Previous HitRobertTop K. Goldhammer
Assistant Professor of Geology
The University of Texas at Austin

One of the most underestimated factors influencing carbonate platform development and its internal architecture is the role of syndepositional tectonics, either in the form of high-frequency, regional tectonic "flexing", for example, tectonic reversals within strike-slip settings, or local uplift/subsidence related to underlying movement of mobile lithologies such as evaporites or shale. In many, if not all, passive margin settings, thick layers of evaporite (principally halite or "salt") accumulate above the regional break-up unconformity above the syn-rift section, such as the divergent Mesozoic margins of the Gulf of Mexico, west Africa (Angola/Congo) and South America (Brazilian margin).
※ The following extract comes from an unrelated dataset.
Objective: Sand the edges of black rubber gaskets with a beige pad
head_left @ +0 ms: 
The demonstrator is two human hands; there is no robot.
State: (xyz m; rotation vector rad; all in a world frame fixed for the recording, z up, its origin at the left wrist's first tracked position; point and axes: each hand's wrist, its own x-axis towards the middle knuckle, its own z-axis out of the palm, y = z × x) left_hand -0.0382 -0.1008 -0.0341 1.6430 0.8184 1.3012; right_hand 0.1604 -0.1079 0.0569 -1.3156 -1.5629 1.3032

In all of these Mesozoic divergent margin examples (and many Paleozoic examples as well), widespread carbonates overlie these evaporites, for example: (1) the Upper Jurassic Smackover/ Buckner/Haynesville ramp carbonate complex of the US Gulf of Mexico rests upon mobile Middle Jurassic Louann salt; (2) the Albian carbonate systems of both west Africa (Congo and Kwanza Basins offshore Angola) and Brazil (Santos and Campos Basins) overlie thick Lower Aptian salt associated with the breakup of Pangaea.

Inspection of offshore seismic data is replete with numerous examples of syn-depositional salt tectonism that was active during the development of the carbonate ramp and rimmed shelf systems. Typically, two modes of salt-influenced activity occur:

(1) Pillowing and diapiric uplift of mobile salt can create topographic highs that are favorable sites for carbonate accumulation (high-energy grainstones and reefs; e.g., the Holocene of the Persian Gulf);

(2) Gravitationally driven extension and downdip lateral migration of incipient thin carbonate deposits that occur over the mobile salt unit in the form of "raft tectonics:'

In both scenarios, carbonate sedimentation is active while the local substrate is affected by salt-induced uplift, enhanced subsidence, and/or lateral sliding. The common occurrence of such phenomena in many Mesozoic divergent margins indicates that the role of syndepositional salt tectonics is very much a factor controlling the evolution of carbonate systems, something that is almost universally excluded in summaries of carbonate depositional models and stratigraphic evolution.